WHAT YOU ARE ASKED TO DO: Range to reproduce from the entries below: the line with "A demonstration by", the line with "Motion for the", and every line in between. Give them exactly and give nothing else.

Data extracted from a collection
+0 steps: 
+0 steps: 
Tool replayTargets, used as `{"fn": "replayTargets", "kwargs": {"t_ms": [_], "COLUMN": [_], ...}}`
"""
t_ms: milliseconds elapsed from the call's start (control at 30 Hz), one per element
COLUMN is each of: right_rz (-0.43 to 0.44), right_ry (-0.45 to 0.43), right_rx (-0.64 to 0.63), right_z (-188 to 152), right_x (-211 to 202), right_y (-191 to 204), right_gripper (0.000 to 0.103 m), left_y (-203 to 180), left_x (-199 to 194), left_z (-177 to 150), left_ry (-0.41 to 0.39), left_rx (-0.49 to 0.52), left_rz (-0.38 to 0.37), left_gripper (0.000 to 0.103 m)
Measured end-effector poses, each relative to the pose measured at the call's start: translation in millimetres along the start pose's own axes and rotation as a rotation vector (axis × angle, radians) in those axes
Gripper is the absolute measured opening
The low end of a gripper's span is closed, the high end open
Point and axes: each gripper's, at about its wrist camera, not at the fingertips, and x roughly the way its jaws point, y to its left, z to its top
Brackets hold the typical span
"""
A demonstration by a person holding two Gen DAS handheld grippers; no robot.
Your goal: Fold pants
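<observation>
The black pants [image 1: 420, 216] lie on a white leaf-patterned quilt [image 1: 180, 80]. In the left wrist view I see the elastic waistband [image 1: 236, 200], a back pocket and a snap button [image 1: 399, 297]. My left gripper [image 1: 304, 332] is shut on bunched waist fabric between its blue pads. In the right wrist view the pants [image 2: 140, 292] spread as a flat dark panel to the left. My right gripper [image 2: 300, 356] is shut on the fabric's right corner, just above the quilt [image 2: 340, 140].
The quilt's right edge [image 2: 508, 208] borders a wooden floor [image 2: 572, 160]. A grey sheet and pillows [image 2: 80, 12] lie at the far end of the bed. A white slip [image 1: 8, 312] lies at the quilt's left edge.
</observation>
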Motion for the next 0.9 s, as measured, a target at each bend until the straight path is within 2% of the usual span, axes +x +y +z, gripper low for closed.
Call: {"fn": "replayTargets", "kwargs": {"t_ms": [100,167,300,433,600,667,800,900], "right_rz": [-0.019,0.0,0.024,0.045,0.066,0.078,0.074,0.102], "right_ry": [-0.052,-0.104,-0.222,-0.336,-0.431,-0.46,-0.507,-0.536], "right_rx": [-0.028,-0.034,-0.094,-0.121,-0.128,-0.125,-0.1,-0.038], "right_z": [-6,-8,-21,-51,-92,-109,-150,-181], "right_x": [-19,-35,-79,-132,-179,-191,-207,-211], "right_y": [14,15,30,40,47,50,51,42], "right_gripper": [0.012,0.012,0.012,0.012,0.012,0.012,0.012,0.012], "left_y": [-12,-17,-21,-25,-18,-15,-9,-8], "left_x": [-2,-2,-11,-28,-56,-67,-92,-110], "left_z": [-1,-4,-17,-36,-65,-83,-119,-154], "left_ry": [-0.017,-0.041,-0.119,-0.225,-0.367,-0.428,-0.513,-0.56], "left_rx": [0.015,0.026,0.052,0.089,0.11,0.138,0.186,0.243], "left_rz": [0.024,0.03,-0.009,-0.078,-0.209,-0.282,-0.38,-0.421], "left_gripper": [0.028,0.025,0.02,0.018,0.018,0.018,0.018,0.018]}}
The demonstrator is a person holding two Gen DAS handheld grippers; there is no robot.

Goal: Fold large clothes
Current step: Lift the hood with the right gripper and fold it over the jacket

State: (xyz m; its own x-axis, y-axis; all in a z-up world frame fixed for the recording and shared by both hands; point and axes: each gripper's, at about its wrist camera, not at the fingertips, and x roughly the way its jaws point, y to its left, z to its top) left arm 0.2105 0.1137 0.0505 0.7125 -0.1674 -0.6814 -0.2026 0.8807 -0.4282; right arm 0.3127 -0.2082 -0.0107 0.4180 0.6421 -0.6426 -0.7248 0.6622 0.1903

SOLUTION TO THIS EXERCISE:
A demonstration by a person holding two Gen DAS handheld grippers; no robot.
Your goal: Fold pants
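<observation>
The black pants [image 1: 420, 216] lie on a white leaf-patterned quilt [image 1: 180, 80]. In the left wrist view I see the elastic waistband [image 1: 236, 200], a back pocket and a snap button [image 1: 399, 297]. My left gripper [image 1: 304, 332] is shut on bunched waist fabric between its blue pads. In the right wrist view the pants [image 2: 140, 292] spread as a flat dark panel to the left. My right gripper [image 2: 300, 356] is shut on the fabric's right corner, just above the quilt [image 2: 340, 140].
The quilt's right edge [image 2: 508, 208] borders a wooden floor [image 2: 572, 160]. A grey sheet and pillows [image 2: 80, 12] lie at the far end of the bed. A white slip [image 1: 8, 312] lies at the quilt's left edge.
</observation>
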Motion for the next 0.9 s, as measured, a target at each bend until the straight path is within 2% of the usual span, axes +x +y +z, gripper low for closed.

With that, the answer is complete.